### What needs to be done
Strip the pictures and reproduce the rest of the listing exactly.

### The data
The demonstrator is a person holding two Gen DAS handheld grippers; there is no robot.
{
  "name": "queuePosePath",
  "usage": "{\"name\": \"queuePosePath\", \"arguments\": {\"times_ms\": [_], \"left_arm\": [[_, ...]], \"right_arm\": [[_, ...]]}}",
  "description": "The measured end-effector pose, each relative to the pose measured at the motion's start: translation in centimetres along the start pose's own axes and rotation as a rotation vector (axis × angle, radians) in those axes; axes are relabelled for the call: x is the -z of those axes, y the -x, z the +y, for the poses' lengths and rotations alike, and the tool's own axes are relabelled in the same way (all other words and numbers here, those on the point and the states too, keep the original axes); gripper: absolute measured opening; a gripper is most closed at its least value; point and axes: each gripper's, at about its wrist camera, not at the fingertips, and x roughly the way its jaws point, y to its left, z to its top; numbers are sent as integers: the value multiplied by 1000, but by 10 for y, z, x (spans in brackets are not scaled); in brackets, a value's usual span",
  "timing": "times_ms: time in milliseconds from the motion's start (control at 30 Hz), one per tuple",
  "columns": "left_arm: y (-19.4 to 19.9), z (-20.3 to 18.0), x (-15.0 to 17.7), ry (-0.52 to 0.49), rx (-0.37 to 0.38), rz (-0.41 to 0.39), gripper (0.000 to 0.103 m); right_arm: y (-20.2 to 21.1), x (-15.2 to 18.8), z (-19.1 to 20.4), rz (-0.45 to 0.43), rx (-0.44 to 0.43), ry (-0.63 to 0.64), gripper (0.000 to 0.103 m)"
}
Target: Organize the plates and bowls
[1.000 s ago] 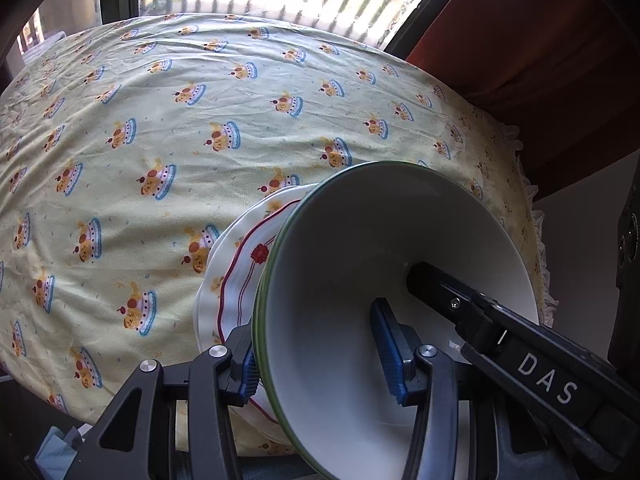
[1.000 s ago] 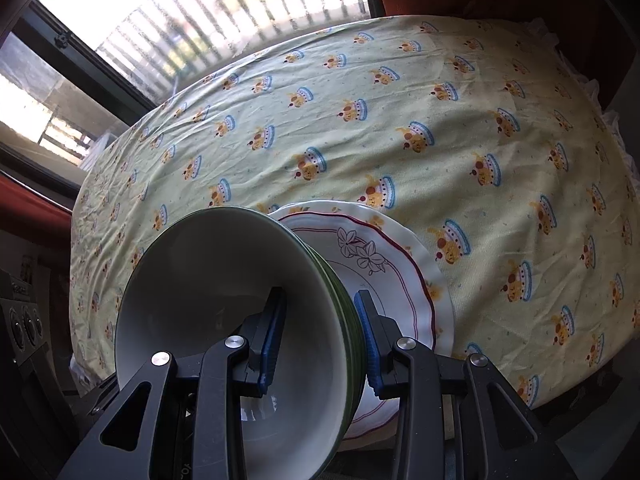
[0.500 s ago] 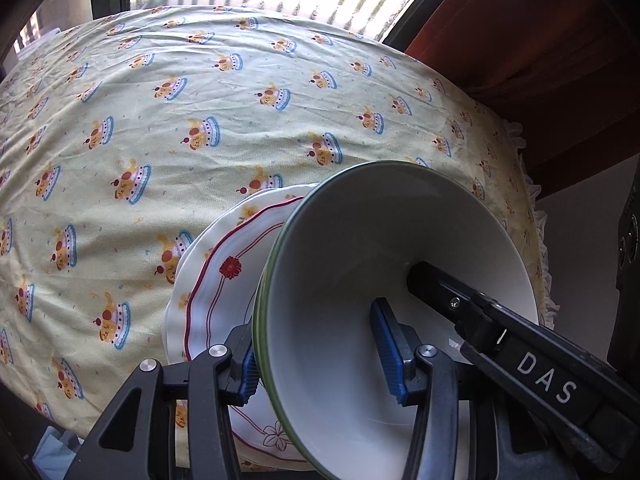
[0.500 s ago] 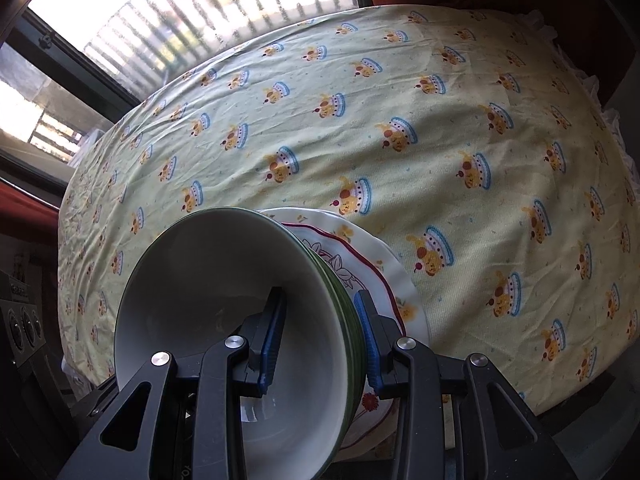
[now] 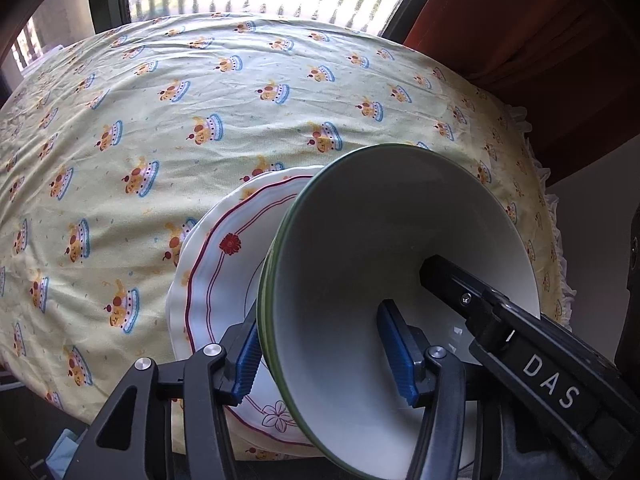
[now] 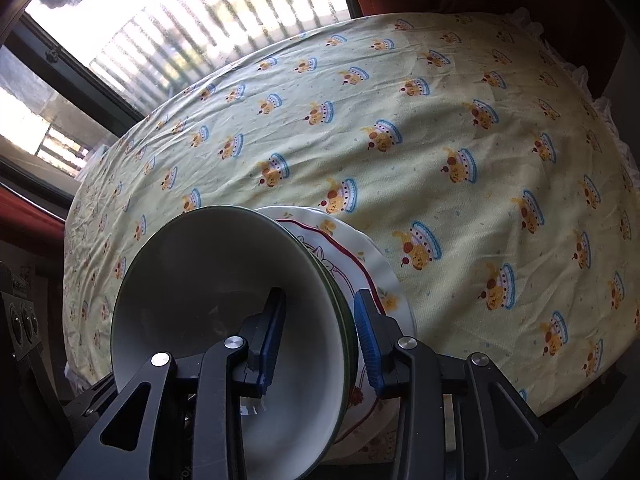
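Note:
A stack of green-rimmed white bowls [image 5: 384,216] [image 6: 208,264] sits tilted over a white plate with red trim [image 5: 216,276] [image 6: 360,256] near the table's front edge. Whether the stack rests on the plate is hidden. My left gripper [image 5: 320,324] straddles the stack's left wall. Its jaws are opening, and the inner pad stands off the wall. My right gripper [image 6: 320,300] is shut on the stack's right wall, one pad inside and one outside. One of its black fingers [image 5: 452,284] shows inside the bowl in the left wrist view.
A yellow tablecloth [image 5: 168,128] [image 6: 460,120] with cake prints covers the table beyond the plate. A window with railings [image 6: 192,28] runs behind it, with a red curtain [image 5: 540,20] to the right. A dark device with knobs [image 6: 20,320] stands at the near left.
The bowl stack and both grippers have shifted slightly over the plate: more of the plate shows in the left wrist view, less in the right. The left jaws have spread a little.

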Motion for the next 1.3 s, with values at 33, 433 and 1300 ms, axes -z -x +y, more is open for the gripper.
{"name": "queuePosePath", "arguments": {"times_ms": [33,433,1300], "left_arm": [[1,-1,1,-5,-16,-6,63],[25,-1,17,-68,-119,-93,87],[110,111,14,-80,-147,-333,87]], "right_arm": [[0,1,-1,-3,-1,0,40],[15,16,-10,-30,-1,-24,65],[83,53,98,-364,210,51,80]]}}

### Task solution
The demonstrator is a person holding two Gen DAS handheld grippers; there is no robot.
{
  "name": "queuePosePath",
  "usage": "{\"name\": \"queuePosePath\", \"arguments\": {\"times_ms\": [_], \"left_arm\": [[_, ...]], \"right_arm\": [[_, ...]]}}",
  "description": "The measured end-effector pose, each relative to the pose measured at the motion's start: translation in centimetres along the start pose's own axes and rotation as a rotation vector (axis × angle, radians) in those axes; axes are relabelled for the call: x is the -z of those axes, y the -x, z the +y, for the poses' lengths and rotations alike, and the tool's own axes are relabelled in the same way (all other words and numbers here, those on the point and the states too, keep the original axes); gripper: absolute measured opening; a gripper is most closed at its least value; point and axes: each gripper's, at about its wrist camera, not at the fingertips, and x roughly the way its jaws point, y to its left, z to its top; numbers are sent as integers: the value multiplied by 1000, but by 10 for y, z, x (spans in brackets are not scaled); in brackets, a value's usual span",
  "timing": "times_ms: time in milliseconds from the motion's start (control at 30 Hz), one per tuple",
  "columns": "left_arm: y (-19.4 to 19.9), z (-20.3 to 18.0), x (-15.0 to 17.7), ry (-0.52 to 0.49), rx (-0.37 to 0.38), rz (-0.41 to 0.39), gripper (0.000 to 0.103 m); right_arm: y (-20.2 to 21.1), x (-15.2 to 18.8), z (-19.1 to 20.4), rz (-0.45 to 0.43), rx (-0.44 to 0.43), ry (-0.63 to 0.64), gripper (0.000 to 0.103 m)"
}
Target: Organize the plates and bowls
[1.000 s ago] 
[1.000 s ago] 
[0.500 s ago] 
[0.500 s ago] 
[now] 
[now] 
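Note:
A stack of green-rimmed white bowls [image 5: 384,216] [image 6: 208,264] sits tilted over a white plate with red trim [image 5: 216,276] [image 6: 360,256] near the table's front edge. Whether the stack rests on the plate is hidden. My left gripper [image 5: 320,324] straddles the stack's left wall. Its jaws are opening, and the inner pad stands off the wall. My right gripper [image 6: 320,300] is shut on the stack's right wall, one pad inside and one outside. One of its black fingers [image 5: 452,284] shows inside the bowl in the left wrist view.
A yellow tablecloth [image 5: 168,128] [image 6: 460,120] with cake prints covers the table beyond the plate. A window with railings [image 6: 192,28] runs behind it, with a red curtain [image 5: 540,20] to the right. A dark device with knobs [image 6: 20,320] stands at the near left.
The bowl stack and both grippers have shifted slightly over the plate: more of the plate shows in the left wrist view, less in the right. The left jaws have spread a little.
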
Motion for the next 1.3 s, with values at 33, 433 and 1300 ms, axes -z -x +y, more is open for the gripper.
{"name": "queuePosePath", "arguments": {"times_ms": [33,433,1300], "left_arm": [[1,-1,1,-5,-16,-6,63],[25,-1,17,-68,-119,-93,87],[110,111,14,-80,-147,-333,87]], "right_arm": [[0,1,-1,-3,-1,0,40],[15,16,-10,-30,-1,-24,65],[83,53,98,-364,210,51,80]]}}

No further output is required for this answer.